▶ _TASK INSTRUCTIONS_
The reply must consist of the lines from the first line of the records through the line containing "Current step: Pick", copied exactly, with every picture omitted.

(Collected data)

◇ ◇ ◇ ◇

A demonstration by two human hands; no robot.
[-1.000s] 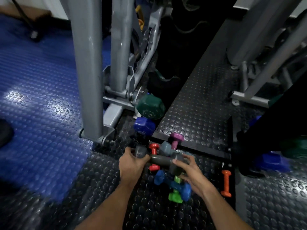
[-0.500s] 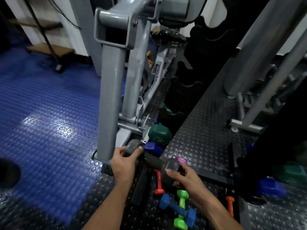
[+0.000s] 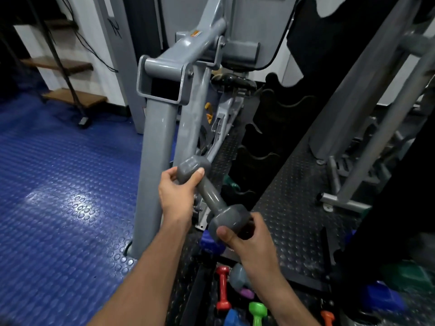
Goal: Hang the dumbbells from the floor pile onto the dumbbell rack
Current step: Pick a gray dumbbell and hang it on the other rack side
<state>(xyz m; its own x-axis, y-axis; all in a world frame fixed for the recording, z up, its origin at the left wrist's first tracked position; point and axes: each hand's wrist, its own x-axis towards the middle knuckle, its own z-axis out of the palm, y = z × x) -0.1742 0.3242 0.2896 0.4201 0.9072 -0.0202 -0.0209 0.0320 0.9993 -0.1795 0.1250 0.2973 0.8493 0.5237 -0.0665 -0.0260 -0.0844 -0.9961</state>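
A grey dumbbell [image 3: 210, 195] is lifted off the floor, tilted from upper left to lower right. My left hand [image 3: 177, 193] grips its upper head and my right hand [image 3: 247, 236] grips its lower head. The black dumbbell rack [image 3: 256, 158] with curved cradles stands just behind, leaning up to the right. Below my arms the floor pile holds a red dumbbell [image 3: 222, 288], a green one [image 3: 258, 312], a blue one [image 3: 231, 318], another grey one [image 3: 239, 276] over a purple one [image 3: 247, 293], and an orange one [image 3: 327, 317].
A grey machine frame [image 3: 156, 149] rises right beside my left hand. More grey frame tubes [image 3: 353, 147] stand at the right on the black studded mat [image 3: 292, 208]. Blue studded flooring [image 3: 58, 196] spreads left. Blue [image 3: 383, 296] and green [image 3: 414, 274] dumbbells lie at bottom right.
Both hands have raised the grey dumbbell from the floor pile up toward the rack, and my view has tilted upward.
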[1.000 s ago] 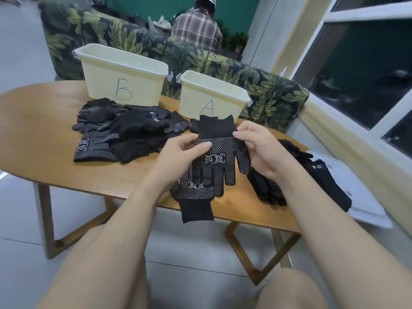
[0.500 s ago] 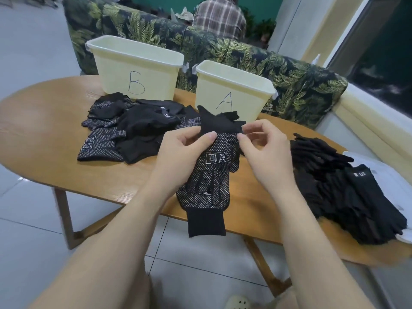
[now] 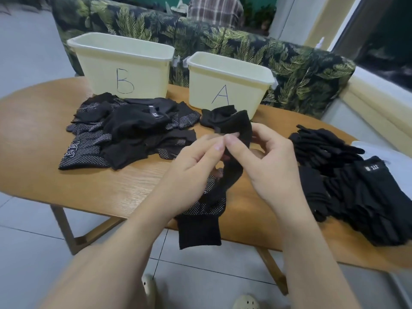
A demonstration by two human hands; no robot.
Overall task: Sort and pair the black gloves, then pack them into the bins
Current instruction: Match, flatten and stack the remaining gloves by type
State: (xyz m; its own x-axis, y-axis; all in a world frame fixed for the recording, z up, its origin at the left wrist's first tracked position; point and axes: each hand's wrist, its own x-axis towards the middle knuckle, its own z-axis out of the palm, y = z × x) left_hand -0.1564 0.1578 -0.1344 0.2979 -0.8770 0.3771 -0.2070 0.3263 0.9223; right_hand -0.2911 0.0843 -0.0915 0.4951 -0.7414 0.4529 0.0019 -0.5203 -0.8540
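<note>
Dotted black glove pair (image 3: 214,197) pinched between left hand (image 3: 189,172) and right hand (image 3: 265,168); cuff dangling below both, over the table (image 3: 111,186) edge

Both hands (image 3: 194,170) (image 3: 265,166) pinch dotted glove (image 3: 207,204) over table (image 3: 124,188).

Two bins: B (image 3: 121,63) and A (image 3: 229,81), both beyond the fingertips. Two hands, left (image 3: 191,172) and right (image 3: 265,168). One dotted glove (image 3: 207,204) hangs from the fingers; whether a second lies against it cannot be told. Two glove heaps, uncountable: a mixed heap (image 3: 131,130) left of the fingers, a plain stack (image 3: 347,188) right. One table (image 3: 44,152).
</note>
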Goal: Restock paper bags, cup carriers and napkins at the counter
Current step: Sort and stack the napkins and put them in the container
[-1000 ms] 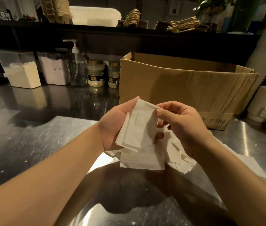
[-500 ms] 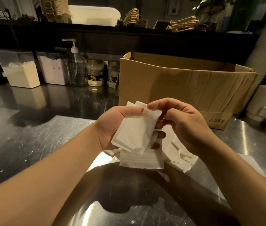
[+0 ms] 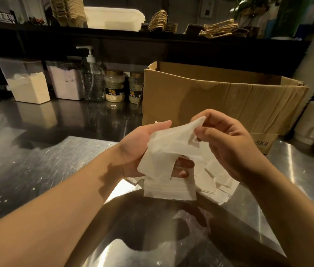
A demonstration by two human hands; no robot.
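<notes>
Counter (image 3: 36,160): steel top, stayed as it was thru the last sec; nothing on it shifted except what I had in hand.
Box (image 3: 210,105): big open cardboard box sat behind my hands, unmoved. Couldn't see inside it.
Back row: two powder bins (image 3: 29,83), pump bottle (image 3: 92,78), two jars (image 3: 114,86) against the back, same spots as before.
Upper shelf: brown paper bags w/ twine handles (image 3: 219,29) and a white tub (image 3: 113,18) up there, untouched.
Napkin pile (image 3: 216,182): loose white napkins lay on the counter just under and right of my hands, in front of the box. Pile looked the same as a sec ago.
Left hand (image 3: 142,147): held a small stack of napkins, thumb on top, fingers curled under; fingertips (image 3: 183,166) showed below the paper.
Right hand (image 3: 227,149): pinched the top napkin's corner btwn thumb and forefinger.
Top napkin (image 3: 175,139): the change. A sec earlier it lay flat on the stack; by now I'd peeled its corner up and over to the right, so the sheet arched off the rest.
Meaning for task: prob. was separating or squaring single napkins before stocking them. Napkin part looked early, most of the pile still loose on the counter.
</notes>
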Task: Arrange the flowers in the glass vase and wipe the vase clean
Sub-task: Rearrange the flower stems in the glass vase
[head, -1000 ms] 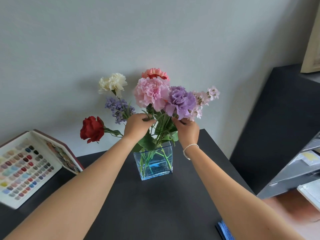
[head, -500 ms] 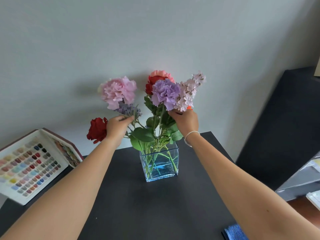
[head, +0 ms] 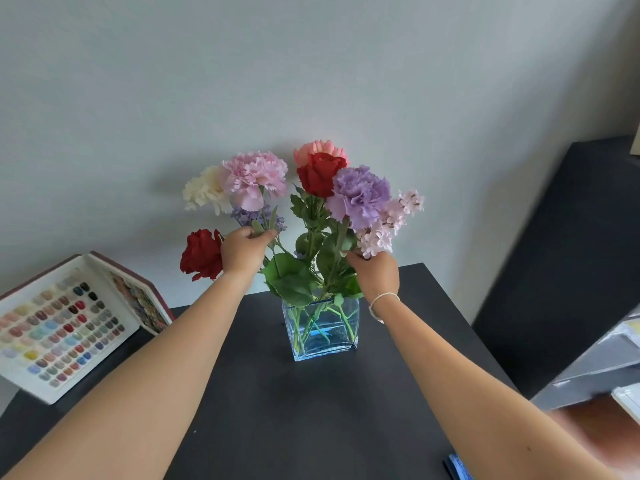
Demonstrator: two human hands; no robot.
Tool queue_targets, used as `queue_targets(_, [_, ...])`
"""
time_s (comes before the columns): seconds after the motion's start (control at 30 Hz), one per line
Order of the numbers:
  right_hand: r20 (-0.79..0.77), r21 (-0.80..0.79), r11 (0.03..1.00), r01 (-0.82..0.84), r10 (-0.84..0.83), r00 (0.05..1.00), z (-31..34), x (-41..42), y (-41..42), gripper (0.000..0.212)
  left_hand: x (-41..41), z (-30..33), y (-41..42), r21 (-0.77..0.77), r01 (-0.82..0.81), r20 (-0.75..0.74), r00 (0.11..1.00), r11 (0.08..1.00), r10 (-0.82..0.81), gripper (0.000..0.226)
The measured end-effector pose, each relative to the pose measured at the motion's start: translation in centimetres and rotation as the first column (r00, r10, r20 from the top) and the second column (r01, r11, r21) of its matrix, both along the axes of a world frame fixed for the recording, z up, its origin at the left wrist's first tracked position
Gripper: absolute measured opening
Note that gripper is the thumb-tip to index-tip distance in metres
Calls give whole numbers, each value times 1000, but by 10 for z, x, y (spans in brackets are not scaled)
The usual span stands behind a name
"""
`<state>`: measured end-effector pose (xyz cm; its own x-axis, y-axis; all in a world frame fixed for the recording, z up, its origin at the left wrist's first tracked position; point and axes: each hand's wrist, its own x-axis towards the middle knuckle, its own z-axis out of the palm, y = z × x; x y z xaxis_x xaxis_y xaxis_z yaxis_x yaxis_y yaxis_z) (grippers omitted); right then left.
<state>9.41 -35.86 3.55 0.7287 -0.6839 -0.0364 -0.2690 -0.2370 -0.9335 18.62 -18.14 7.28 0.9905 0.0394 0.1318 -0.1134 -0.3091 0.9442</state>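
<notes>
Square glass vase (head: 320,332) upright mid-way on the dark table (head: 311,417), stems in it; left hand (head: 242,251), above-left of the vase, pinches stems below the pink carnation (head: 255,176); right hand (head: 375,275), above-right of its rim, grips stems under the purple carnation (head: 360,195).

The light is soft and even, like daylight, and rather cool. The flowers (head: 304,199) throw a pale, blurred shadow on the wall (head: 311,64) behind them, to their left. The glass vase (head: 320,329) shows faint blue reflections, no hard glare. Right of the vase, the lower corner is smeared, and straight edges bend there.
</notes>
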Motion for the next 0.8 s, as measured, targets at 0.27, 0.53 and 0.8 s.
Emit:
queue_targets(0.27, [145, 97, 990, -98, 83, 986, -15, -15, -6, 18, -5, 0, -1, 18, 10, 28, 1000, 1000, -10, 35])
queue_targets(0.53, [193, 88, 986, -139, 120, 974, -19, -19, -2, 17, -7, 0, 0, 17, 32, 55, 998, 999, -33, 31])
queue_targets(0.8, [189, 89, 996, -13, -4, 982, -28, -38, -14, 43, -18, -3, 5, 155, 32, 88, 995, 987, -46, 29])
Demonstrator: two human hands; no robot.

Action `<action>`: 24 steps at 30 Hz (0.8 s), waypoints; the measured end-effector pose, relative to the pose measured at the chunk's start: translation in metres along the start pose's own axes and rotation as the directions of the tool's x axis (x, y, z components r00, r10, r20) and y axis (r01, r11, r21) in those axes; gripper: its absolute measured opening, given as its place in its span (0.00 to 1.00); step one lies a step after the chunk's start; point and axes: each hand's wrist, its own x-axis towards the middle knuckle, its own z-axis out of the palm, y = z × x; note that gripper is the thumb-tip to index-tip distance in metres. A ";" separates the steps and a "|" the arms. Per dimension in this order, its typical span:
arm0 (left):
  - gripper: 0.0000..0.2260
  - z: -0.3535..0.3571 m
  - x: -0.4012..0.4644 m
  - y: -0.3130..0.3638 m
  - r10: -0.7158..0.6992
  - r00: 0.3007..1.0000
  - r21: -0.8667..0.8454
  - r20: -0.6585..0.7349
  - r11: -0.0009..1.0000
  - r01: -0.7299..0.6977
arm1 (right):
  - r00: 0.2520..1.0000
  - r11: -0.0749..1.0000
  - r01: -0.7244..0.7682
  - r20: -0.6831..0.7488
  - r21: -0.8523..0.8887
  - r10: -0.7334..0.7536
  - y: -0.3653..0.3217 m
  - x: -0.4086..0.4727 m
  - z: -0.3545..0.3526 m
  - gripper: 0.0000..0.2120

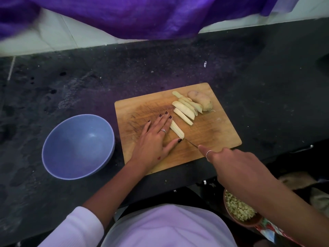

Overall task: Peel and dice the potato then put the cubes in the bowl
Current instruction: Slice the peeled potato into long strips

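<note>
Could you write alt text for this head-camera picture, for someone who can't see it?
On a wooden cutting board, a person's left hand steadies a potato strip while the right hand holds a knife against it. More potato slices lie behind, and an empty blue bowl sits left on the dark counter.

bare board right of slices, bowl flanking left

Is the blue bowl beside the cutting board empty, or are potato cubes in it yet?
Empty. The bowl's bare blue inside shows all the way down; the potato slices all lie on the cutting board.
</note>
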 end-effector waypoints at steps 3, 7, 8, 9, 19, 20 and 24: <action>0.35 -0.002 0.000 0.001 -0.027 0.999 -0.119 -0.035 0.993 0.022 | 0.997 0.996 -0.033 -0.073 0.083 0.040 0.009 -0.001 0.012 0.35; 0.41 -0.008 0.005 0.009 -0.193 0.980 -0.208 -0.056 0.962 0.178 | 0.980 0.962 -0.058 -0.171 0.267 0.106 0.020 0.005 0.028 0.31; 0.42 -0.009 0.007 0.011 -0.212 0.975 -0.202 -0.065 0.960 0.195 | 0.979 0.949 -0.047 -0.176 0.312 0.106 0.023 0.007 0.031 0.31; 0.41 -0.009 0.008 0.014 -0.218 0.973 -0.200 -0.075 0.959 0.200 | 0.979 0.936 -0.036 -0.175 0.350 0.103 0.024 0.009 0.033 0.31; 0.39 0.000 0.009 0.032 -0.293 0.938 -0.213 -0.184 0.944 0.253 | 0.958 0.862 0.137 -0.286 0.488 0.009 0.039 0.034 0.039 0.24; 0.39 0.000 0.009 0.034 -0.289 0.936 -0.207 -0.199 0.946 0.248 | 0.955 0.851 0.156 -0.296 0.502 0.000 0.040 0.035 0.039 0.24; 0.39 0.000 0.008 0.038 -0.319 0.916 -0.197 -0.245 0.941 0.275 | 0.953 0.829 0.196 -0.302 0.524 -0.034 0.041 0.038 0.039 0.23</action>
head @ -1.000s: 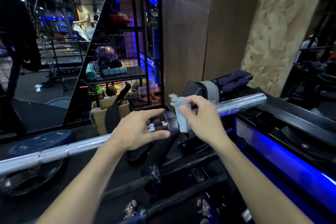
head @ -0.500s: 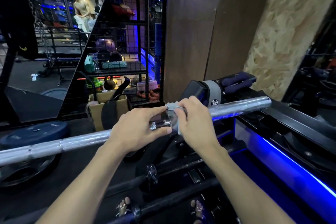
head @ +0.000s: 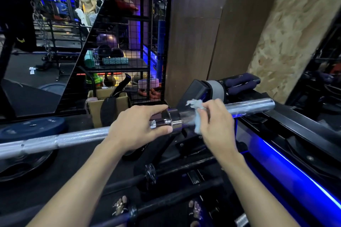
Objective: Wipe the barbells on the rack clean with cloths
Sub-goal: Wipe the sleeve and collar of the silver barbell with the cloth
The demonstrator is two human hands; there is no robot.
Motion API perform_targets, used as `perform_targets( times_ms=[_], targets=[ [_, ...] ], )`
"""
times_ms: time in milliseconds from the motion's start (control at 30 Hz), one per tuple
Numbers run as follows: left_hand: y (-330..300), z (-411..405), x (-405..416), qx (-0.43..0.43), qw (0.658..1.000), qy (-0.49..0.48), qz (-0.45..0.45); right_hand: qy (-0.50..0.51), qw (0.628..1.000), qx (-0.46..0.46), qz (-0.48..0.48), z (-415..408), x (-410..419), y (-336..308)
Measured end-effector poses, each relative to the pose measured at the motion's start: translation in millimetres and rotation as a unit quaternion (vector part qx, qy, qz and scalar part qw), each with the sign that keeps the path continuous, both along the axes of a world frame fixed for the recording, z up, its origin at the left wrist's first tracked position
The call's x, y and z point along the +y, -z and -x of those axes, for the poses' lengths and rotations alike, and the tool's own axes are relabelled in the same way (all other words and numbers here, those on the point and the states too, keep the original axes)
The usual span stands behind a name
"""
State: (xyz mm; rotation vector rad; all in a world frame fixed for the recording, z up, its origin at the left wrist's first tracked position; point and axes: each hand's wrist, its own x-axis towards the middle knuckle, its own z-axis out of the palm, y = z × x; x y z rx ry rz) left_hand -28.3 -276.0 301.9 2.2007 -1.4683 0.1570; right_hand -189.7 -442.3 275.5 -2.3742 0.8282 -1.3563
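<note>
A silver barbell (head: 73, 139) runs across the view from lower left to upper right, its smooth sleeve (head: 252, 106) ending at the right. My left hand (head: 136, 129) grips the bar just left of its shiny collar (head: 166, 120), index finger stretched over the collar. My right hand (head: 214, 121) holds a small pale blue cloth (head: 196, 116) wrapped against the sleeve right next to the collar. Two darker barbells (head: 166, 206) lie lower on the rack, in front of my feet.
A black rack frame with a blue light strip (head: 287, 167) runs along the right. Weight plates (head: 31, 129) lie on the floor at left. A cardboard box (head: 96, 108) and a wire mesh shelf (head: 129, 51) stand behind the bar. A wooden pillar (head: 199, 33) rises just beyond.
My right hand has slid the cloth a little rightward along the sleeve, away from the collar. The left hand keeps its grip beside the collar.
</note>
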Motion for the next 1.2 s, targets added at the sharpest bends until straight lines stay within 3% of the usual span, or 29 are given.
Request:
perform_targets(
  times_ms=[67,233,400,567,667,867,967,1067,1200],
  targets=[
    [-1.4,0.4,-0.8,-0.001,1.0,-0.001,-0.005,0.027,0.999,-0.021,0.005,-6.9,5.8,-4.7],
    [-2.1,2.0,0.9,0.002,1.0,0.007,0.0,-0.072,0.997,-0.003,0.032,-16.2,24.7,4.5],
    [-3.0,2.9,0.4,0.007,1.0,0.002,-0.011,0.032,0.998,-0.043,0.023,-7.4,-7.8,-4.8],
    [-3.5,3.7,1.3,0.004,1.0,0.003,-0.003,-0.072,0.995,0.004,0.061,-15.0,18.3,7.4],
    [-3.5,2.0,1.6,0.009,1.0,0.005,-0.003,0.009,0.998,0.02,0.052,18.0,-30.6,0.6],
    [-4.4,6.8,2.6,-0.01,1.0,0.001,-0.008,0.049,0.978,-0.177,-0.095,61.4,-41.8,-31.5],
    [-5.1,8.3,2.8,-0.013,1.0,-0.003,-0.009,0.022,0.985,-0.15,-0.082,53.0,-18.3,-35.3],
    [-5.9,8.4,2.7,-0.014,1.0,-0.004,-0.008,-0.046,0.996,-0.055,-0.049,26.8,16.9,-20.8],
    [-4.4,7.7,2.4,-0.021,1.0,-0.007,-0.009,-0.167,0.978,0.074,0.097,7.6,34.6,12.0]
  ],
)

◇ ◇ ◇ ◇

▶ _RESPONSE BOX_
A demonstration by two human hands; no robot.
[-1.000s] 
[-0.500s] 
[+0.000s] 
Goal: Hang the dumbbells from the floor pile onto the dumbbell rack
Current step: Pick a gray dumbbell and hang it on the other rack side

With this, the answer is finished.